Tactic	Technique	Observed behavior
Initial Access	Social engineering / support-channel abuse	The broader incident began with a support interaction in which a ZIP file disguised as a customer-provided screenshot led to endpoint compromise.
Defense Evasion	Code signing with abused valid certificates	Malicious files were signed with valid certificates created through abuse of DigiCert-related workflows, allowing malware to inherit apparent legitimacy.
Defense Evasion	DLL side-loading / trusted binary abuse	The activity involved a legitimate NVIDIA binary, NvBackend.exe, alongside a malicious DLL and staged payload files, consistent with DLL side-loading tradecraft.
Defense Evasion	Masquerading	Files such as java.exe, NvBackend.exe, image.jpg, and nvbackend.log used benign-looking names or extensions to blend into expected software/resource patterns.
Defense Evasion	Encoding / obfuscation	The loader configuration was double Base64-encoded, while nvbackend.log contained an encoded shellcode payload that required decoding before execution.
Execution	Staged payload execution	The loader retrieved remote resources and executed downloaded components as part of a multi-stage chain.
Execution	Shellcode execution	The exported function in detoured.dll prepared memory and executed shellcode decoded from nvbackend.log.
Defense Evasion	Packing	The final executable code was packed with UPX and required unpacking to recover the final payload.
Discovery	Process enumeration	The final payload exposed functionality associated with process listing.
Privilege Escalation / Execution	Process execution for elevated context	The final stage contained process execution logic likely intended to support administrator-level execution.
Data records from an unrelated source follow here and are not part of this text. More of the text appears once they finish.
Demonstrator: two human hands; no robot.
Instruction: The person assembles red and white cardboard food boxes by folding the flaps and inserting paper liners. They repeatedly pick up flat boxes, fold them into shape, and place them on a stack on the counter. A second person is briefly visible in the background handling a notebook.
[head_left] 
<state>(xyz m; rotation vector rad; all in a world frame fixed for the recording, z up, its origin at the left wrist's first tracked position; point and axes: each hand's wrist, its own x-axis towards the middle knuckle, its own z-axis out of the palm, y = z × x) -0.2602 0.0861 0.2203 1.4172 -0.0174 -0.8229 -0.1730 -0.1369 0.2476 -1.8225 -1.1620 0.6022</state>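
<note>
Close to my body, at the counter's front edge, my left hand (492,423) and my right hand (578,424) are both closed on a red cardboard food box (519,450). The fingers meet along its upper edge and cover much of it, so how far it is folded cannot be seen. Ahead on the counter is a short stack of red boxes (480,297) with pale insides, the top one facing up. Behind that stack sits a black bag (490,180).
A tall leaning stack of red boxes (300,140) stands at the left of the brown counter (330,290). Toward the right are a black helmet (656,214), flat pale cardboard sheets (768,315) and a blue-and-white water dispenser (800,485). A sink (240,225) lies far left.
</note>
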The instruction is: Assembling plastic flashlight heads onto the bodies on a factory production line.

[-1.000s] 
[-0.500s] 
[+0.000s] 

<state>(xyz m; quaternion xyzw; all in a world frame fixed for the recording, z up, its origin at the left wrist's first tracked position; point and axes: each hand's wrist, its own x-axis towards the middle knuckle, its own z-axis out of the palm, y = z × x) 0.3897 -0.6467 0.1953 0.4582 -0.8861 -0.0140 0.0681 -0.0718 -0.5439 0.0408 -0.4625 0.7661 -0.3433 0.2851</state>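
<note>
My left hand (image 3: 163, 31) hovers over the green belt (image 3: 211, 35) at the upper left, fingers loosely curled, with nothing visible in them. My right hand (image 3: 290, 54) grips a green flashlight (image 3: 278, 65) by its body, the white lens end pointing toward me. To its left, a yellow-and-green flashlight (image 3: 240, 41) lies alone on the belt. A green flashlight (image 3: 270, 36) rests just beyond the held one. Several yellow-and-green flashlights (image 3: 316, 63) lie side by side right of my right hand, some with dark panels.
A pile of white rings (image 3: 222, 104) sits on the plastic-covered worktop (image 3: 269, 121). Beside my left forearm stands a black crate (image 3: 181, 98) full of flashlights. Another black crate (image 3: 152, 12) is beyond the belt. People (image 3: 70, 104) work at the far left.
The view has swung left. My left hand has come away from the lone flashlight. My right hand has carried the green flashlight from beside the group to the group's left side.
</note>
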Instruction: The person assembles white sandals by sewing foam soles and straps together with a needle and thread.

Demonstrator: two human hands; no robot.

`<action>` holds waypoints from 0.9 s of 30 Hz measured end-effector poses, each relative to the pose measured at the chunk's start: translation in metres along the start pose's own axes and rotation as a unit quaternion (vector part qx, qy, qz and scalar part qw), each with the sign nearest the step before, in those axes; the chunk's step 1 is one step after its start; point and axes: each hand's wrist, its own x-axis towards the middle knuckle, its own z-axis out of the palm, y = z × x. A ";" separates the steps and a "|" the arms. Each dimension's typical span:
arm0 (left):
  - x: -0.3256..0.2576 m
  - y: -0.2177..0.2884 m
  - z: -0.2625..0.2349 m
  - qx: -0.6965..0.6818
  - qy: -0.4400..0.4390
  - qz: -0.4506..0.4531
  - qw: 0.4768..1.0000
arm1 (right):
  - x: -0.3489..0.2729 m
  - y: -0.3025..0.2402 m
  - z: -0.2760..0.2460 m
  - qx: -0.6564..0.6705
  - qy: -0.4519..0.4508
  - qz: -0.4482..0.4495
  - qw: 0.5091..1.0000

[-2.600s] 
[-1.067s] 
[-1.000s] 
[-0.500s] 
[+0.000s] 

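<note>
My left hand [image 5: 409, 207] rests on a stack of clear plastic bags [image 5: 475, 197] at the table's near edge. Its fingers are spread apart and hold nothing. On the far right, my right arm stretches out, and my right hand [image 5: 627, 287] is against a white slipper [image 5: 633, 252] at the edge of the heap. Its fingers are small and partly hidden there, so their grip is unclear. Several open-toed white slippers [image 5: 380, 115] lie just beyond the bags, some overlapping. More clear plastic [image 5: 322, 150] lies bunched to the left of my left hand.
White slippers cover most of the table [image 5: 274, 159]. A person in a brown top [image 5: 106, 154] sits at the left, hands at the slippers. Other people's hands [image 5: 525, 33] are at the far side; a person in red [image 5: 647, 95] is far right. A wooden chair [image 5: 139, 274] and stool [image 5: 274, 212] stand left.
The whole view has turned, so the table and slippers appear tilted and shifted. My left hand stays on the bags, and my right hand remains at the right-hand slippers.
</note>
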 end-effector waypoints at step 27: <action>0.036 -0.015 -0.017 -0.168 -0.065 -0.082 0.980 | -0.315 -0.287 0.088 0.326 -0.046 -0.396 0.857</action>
Command and Control	C2 communication	The malware chain ultimately revealed communication with a C2 domain, which was later used for infrastructure pivoting and attribution context.
Resource Development / Infrastructure	Cloud-hosted payload staging	The loader referenced resources hosted under a Google Cloud Storage URL, indicating use of cloud infrastructure for payload delivery.